(Yicai) Sept. 11 -- Shenzhen, Shanghai and Beijing scored in the top six on a ranking of the world’s top municipalities that have the best conditions to nurture innovative scientific and technological talent, according to a report released at the ongoing Pujiang Innovation Forum in Shanghai.
Shenzhen came in second place, Shanghai fourth and Beijing sixth, according to the report which was carried out by the German-British academic publisher Springer Nature in conjunction with the Shanghai Institute for Science of Science.
Of the three, Beijing led in terms of educational and talent indicators, and Shenzhen was the favorite for innovation gauges but remains relatively weak in educational gauges. Shanghai had a relatively balanced performance in terms of education, innovation and talent indicators.
Salary, lifestyle and a career springboard are the three core factors for a city to be considered 'ideal' by scientists, Wang Xueying, an associate research fellow at the SISS' Research Department of Innovation Policy, told Yicai. Scientists under 35 years old care about a good income, an attractive and affordable lifestyle and an international, open and diverse cultural environment.

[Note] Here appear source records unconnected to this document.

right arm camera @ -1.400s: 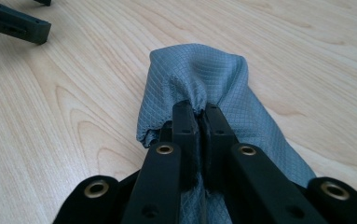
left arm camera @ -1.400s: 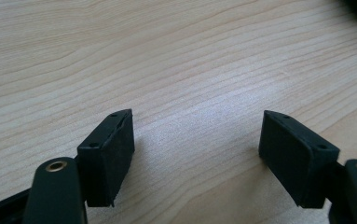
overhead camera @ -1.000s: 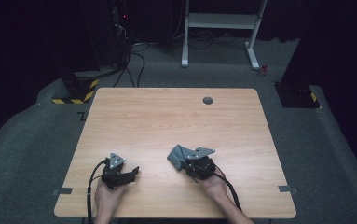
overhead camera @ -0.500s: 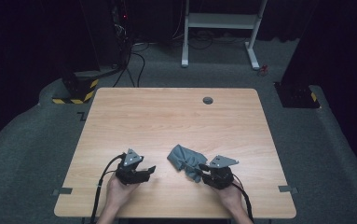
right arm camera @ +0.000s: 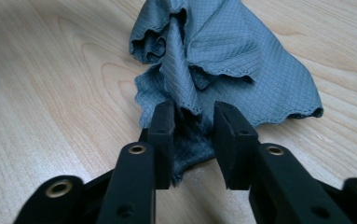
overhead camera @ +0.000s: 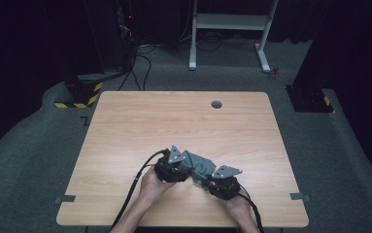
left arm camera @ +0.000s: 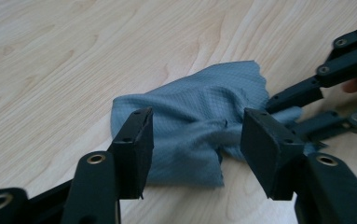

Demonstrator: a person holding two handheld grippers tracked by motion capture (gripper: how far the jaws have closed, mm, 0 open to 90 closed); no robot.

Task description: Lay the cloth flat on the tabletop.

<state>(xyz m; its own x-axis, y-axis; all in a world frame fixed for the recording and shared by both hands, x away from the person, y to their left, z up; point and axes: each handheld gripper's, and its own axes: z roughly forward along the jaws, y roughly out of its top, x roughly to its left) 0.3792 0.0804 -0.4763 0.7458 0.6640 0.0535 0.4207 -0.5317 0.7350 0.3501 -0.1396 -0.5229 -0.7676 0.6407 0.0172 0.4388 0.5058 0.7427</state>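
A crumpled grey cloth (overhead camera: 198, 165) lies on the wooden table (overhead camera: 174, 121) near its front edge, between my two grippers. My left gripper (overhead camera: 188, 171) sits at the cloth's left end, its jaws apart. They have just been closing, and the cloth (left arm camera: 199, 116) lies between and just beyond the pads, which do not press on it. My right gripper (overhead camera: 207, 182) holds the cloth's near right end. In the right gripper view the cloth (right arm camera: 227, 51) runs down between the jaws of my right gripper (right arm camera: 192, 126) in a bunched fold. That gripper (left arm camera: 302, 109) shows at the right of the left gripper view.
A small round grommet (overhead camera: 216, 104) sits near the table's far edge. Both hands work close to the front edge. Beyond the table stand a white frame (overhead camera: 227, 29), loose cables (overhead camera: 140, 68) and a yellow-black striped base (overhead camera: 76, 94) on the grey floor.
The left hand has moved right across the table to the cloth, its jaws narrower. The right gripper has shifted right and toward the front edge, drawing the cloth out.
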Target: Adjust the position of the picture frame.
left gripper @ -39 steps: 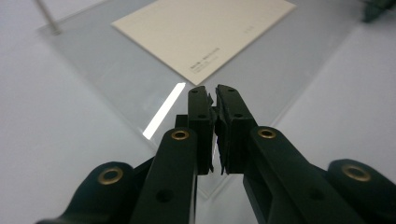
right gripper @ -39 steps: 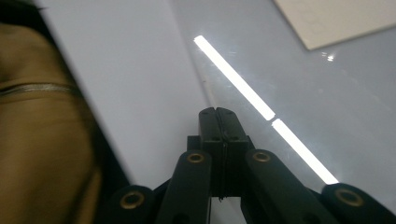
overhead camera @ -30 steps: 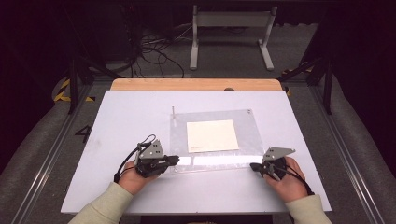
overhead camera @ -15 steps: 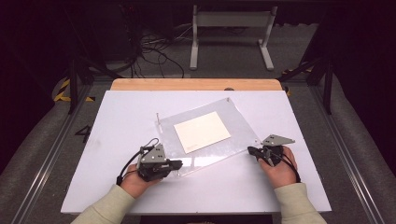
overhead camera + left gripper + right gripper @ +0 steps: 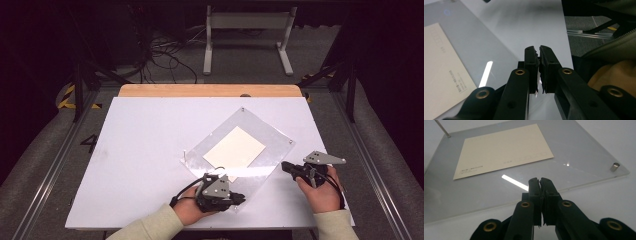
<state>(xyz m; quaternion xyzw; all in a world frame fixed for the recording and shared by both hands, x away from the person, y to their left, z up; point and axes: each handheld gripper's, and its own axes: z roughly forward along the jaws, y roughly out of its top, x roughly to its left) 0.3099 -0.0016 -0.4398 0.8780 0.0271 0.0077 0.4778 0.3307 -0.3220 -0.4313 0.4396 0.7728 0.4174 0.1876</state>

Singapore ranked first in the poll, which surveyed high-level front-line scientific researchers in 20 cities worldwide. Boston and New York were in third and fifth place, respectively, and Hong Kong came 13th.
Shanghai received rave reviews from the scientists polled on the city’s efforts to educate more young scientific and technological talent, according to the report, which included for the first time an analysis of cities' development conditions for education, science, technology and talent. But the metropolis still trails Beijing and Shenzhen in terms of initiatives to attract top talent from other places.
Shanghai is also highly recognized for giving play to the role of the public in driving scientific and technological innovations, though it still falls behind Beijing and Shenzhen in integrating the industrial economy with science and technology.
Around a third of the scientists polled who moved to Beijing, Shanghai or Shenzhen to work received their academic qualifications in major cities in developed countries, the report said. This showed that the three cities' attractiveness to scientific and technological talents is increasing.
In terms of science, technology, engineering and mathematics education, municipalities in developed economies placed ahead of those in China. Singapore, Boston and London were the top three, followed by Beijing in fourth place and Shanghai and New York in fifth. Shenzhen ranked ninth and Hong Kong 12th.
The next five to 10 years will be a key period for global cities to adjust and restructure their scientific and technological innovation landscape, the report said. Therefore, local governments need to play a more crucial and active role in developing scientific and technological hubs.
Over this period, the internationalization level of scientific researchers will improve, but the free migration, exchange and cooperation of scientists are likely to be somewhat disturbed due to changes in the world's geopolitical situation, the report said.